Top of Records provided
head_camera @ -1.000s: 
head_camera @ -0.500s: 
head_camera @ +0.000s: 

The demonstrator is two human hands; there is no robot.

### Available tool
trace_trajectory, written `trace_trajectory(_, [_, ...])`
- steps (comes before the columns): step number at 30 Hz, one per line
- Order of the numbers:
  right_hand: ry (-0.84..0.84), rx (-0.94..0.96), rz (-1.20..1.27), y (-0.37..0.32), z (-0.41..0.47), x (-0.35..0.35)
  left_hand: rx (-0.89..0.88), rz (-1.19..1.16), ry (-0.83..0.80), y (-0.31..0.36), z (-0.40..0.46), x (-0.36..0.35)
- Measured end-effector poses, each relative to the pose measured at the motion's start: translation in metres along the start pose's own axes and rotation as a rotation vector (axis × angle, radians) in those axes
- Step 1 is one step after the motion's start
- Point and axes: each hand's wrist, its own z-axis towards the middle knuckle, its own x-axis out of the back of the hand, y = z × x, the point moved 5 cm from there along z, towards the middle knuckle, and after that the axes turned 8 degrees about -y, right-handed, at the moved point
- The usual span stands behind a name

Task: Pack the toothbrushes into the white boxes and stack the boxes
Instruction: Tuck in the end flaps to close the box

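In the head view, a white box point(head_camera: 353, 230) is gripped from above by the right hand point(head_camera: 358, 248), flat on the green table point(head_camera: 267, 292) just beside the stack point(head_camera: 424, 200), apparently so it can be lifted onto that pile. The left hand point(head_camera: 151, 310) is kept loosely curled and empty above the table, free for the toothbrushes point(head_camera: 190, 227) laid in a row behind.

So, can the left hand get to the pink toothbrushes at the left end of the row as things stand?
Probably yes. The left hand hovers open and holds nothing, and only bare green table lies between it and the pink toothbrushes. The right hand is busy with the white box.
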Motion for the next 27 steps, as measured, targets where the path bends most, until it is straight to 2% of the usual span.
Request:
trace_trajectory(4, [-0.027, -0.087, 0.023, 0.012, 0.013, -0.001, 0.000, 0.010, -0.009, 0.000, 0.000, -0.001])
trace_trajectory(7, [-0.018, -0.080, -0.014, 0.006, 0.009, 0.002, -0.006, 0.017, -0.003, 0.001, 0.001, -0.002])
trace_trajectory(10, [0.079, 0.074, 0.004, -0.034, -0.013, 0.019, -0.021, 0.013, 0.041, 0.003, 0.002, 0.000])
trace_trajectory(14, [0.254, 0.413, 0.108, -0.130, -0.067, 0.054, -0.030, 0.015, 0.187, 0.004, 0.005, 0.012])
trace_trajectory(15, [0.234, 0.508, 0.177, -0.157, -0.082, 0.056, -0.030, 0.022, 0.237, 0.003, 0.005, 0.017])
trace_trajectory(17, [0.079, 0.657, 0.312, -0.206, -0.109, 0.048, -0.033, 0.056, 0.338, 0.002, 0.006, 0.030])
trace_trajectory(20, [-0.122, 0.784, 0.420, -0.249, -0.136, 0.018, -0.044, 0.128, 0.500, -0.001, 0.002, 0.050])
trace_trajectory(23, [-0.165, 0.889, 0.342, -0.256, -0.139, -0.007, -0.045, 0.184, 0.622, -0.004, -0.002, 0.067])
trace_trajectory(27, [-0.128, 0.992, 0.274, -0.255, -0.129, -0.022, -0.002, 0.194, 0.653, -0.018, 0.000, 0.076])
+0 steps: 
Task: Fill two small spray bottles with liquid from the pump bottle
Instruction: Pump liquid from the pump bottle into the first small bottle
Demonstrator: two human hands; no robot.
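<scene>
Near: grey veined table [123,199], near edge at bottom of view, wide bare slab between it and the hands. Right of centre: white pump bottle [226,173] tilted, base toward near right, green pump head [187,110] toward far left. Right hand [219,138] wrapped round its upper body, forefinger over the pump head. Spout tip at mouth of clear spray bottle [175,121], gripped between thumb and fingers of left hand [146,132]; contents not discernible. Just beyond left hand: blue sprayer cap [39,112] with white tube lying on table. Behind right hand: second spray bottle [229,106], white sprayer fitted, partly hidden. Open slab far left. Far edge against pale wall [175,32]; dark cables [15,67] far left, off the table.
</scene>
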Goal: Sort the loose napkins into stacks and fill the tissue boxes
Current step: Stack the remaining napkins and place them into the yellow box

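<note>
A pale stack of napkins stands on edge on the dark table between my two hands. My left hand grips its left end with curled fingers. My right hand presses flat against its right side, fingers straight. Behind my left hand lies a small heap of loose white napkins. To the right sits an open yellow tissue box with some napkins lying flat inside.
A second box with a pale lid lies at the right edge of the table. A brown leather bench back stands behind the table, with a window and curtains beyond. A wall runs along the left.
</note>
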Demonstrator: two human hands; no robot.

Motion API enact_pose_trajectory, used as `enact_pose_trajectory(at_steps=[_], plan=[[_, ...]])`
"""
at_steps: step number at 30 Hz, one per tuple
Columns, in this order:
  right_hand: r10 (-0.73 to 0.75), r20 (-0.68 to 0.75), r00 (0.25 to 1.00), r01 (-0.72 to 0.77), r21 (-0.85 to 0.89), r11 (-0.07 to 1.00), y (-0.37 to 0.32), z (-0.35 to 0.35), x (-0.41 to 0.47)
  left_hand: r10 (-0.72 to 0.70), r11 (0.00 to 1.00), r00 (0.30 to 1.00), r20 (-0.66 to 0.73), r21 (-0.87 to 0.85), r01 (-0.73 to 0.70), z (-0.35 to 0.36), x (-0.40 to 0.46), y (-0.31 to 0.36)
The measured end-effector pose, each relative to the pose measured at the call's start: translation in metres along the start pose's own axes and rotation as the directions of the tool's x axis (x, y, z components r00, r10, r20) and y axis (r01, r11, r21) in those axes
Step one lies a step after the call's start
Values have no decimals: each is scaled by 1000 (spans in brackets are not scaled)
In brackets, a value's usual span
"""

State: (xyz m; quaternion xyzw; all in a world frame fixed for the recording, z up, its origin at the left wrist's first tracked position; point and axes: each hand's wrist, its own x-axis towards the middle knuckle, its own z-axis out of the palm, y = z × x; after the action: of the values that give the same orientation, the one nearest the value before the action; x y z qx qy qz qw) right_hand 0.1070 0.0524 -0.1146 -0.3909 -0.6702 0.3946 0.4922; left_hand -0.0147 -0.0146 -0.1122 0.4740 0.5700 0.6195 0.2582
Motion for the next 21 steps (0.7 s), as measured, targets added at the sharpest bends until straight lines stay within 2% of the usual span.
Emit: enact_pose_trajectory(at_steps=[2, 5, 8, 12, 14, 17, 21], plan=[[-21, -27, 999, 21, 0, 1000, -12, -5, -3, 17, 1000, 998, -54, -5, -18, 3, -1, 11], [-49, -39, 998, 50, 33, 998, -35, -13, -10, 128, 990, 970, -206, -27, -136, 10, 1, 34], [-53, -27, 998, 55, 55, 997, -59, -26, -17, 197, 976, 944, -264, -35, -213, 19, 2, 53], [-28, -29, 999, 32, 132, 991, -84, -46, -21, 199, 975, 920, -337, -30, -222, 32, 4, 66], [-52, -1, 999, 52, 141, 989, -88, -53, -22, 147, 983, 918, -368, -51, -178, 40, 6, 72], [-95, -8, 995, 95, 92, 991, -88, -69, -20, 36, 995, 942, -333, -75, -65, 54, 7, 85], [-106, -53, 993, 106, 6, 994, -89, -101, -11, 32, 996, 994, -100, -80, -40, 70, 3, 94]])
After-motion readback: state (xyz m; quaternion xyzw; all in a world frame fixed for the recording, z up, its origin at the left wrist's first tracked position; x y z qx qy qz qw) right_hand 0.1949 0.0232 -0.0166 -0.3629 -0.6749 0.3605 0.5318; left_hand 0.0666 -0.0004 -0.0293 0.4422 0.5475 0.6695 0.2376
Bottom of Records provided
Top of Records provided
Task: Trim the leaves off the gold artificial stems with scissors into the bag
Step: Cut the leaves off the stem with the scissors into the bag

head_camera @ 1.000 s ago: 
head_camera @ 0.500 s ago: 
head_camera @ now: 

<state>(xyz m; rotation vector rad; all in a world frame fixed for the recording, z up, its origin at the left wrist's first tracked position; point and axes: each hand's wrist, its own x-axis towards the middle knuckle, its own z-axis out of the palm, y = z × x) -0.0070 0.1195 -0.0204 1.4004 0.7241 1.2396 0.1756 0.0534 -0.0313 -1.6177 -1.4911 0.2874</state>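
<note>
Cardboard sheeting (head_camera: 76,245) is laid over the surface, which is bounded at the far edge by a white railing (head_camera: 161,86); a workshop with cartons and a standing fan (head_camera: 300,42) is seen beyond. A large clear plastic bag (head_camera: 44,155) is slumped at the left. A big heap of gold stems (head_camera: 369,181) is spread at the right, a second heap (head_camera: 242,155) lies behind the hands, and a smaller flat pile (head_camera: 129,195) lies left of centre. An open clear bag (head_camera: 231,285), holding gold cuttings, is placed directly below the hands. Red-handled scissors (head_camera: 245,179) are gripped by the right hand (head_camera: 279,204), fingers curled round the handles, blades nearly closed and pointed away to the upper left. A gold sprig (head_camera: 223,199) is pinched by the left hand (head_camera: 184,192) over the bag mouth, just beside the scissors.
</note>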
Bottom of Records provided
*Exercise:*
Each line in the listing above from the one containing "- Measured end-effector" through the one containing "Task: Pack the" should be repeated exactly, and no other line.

*Result of the task:*
- Measured end-effector poses, each relative to the pose measured at the motion's start: translation in metres along the start pose's own axes and rotation as a rotation vector (axis × angle, radians) in those axes
- Step 1 is one step after the motion's start
- Point and axes: each hand's wrist, its own z-axis towards the middle knuckle, its own x-axis out of the back of the hand, y = z × x, the point moved 5 cm from there along z, towards the middle knuckle, and after that the axes turned 8 degrees about -y, right-handed, at the moved point
- The usual span stands behind a name

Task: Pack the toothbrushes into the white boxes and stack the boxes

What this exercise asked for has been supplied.